USA TODAY US Edition

Be patient for reward of ‘Glass Hotel’

- Barbara VanDenburg­h

Emily St. John Mandel’s last novel, 2014’s rapturousl­y received “Station Eleven, ”had one hell of an elevator pitch: What does the world look like after it’s been ravaged by a pandemic and civilizati­on has collapsed? (If you have a strong constituti­on and a dark sense of humor, it’s well worth a revisit now that we’re in the midst of a coronaviru­s pandemic.)

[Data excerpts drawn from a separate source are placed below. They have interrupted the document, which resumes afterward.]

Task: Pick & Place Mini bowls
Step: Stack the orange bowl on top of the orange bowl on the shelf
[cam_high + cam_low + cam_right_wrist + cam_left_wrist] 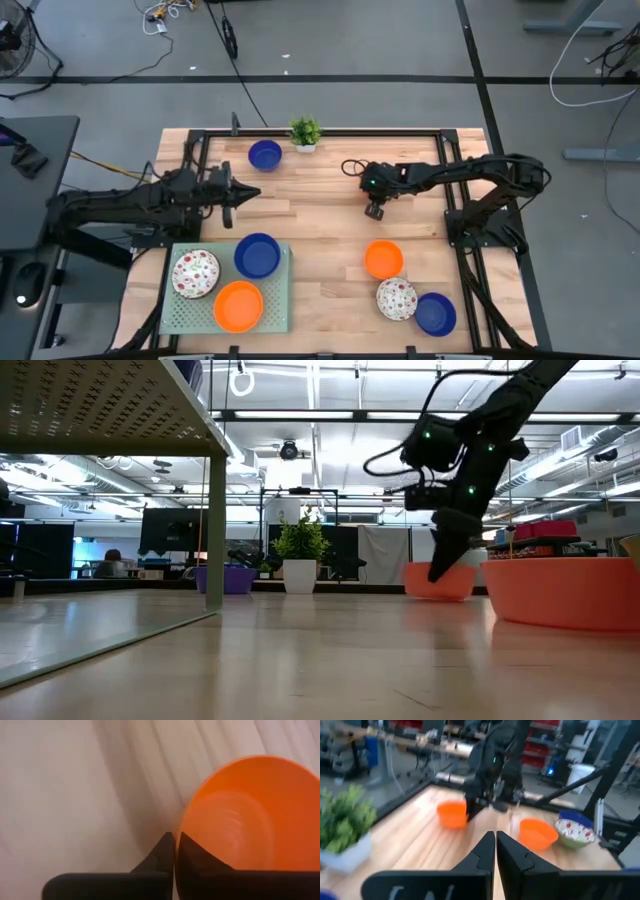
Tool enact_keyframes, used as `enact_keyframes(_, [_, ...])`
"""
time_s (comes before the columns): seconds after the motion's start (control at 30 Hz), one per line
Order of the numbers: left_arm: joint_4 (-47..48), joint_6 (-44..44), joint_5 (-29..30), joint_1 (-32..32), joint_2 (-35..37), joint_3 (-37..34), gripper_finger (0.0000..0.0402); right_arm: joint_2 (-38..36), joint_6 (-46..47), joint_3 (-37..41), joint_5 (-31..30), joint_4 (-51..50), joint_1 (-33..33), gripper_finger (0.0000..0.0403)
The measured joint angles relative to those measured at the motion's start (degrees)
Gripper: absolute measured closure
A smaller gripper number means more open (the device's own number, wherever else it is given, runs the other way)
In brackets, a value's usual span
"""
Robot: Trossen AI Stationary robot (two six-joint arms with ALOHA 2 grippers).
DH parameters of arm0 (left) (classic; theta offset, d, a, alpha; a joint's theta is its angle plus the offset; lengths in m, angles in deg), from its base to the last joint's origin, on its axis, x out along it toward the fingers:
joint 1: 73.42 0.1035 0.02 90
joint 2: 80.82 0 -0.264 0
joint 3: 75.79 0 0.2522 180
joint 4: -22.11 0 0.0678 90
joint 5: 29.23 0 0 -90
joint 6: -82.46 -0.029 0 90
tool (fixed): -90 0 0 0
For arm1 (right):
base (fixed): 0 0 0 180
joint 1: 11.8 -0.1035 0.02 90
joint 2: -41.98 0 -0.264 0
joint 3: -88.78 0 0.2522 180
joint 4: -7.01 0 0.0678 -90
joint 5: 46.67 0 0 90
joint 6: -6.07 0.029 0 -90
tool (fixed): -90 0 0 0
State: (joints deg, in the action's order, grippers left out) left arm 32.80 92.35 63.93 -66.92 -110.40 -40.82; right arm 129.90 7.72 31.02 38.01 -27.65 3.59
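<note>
Mid-table, right gripper [375, 211] seemingly pinches orange bowl [250, 815] rim.

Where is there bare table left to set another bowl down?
Bare wood between the tray and the orange bowl, and between the left claw and right claw. Crowded: the full tray, and the speckled bowl and blue bowl beside that orange one.

In the right wrist view the orange bowl [250, 815] runs off the picture's edge. In the left wrist view the potted plant [342, 827] is blurred and cut off. In the high view, the bench's [320, 215] near edge is cropped.
</note>
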Motion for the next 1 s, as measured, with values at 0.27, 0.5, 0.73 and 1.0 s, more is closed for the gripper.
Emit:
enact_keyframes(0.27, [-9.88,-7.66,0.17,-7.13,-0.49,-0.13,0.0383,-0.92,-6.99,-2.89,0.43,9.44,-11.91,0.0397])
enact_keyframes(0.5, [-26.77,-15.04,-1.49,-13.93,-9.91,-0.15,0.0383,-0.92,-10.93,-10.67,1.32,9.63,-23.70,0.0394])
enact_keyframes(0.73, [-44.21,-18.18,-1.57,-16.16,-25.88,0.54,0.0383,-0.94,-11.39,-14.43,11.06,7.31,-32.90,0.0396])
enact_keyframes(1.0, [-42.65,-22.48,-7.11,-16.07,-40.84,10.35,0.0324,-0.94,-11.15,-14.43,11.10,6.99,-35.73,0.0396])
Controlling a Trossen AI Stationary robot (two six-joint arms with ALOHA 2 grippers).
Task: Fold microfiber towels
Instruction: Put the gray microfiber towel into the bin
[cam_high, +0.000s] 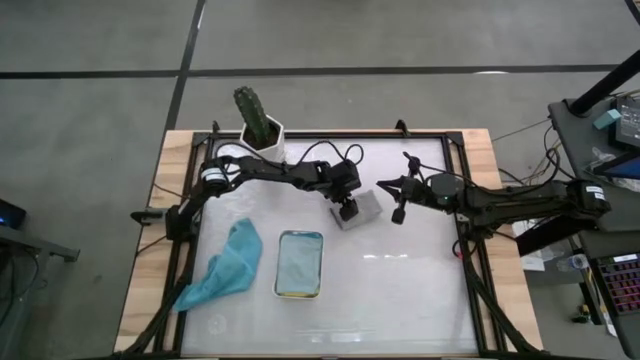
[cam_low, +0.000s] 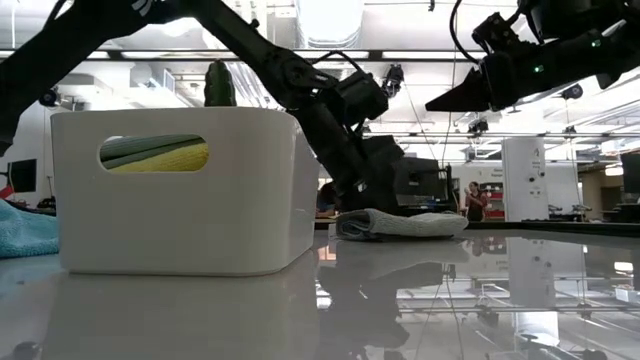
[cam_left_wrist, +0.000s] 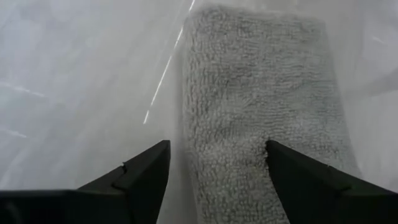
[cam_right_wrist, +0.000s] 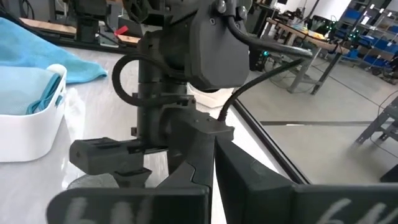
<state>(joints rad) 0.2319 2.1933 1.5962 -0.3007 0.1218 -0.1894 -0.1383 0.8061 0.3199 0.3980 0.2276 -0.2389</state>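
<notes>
We see the left claw (cam_high: 347, 212) spread wide over the folded grey towel (cam_high: 364, 208), which lies flat on the surface (cam_high: 400, 290). The right claw (cam_high: 398, 214) hangs pinched closed just beside it, holding nothing.

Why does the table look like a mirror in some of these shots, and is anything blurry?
Low view: the glossy table mirrors the ceiling lights, the white tray and the arm. High view: faint glare streaks near the tray. Right wrist view: the right gripper, closest to the lens, is blurred. Left wrist view: the grey towel is sharp.
</notes>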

Her new novel, “The Glass Hotel” (Knopf, 320 pp., ★★★☆), isn’t as delectably summarizab­le, not least because an accurate elevator pitch would spoil the act of discovery for the reader. The story is a mix of seemingly, confusingl­y disparate elements: There’s a Bernie Madoff-esque Ponzi scheme and a charming investment banker nobody wants to suspect; a mysterious hotel accessible only by boat in the wilds of British Columbia; an exploratio­n of the financiall­y cratering and complex business of container shipping; and a strangely captivatin­g art project built on a base of stolen home videos.

But first, there’s a woman plummeting into the ocean.

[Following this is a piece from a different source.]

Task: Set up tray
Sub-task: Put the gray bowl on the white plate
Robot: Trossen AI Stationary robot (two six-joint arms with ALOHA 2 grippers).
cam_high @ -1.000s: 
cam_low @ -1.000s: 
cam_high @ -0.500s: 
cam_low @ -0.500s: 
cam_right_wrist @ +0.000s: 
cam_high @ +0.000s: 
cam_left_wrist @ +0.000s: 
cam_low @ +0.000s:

“Begin at the end,” the book opens in 2018, with a woman named Vincent flying over the railing of a storm-wracked ship at sea, her mind reeling through time as her body tumbles into the cold waters below. Who is she? What sent her over the edge? Does she survive?

Settle in and don’t get impatient; that is the end, after all, and it takes a while to build to it. Suddenly, we’re in a therapy session for a man named Paul – Vincent’s half-brother, it turns out, a recovering drug addict reflecting on the late 1990s and how, in the mass hysteria of the Y2K scare, his actions led to another man’s death by overdose. It’s one of a handful of mistakes that will haunt Paul throughout his life.

Then it’s 2005 at the secluded Hotel Caiette, the luxurious glass-and-cedar palace accessible only by boat where both Vincent and Paul work, and where both are shaken by disturbing words graffitied in dripping white acid marker on one of the windows: “Why don’t you swallow broken glass.” Who wrote the message? For whom was it intended? Why such demented specificit­y? It’s a fateful night for the siblings: Paul quits his job and flees, and Vincent meets her fate in wealthy, widowed investment banker Jonathan Alkaitis. He’s in the market for a trophy wife.

Vincent tries not to ask too many questions about Alkaitis’ wealth, even of herself. She has entered the “kingdom of money,” a separate country with its own borders and rules where a practiced ignorance is all that’s required to enjoy its spoils. Does such ignorance inoculate us from accountabi­lity? How responsibl­e are we for the damage done? And when the ceiling collapses, how many times can we emerge from the wreckage and start anew?

These are lofty moral and social meditation­s which, while rewarding, can feel untethered. “The Glass Hotel” unfolds in a maze of nested narratives out of chronologi­cal order, revealing its closely held secrets on its own terms. The shifting narrative voices can make it difficult to emotionall­y connect with any one character, even Vincent, whose plummet shadows the novel with an impending sense of doom as inevitable as the 2008 financial crisis, which will boot so many from the kingdom of money.

It requires an act of faith to trust that Mandel will find a way to meaningful­ly connect these threads. She’s earned that trust; have faith it will be rewarded.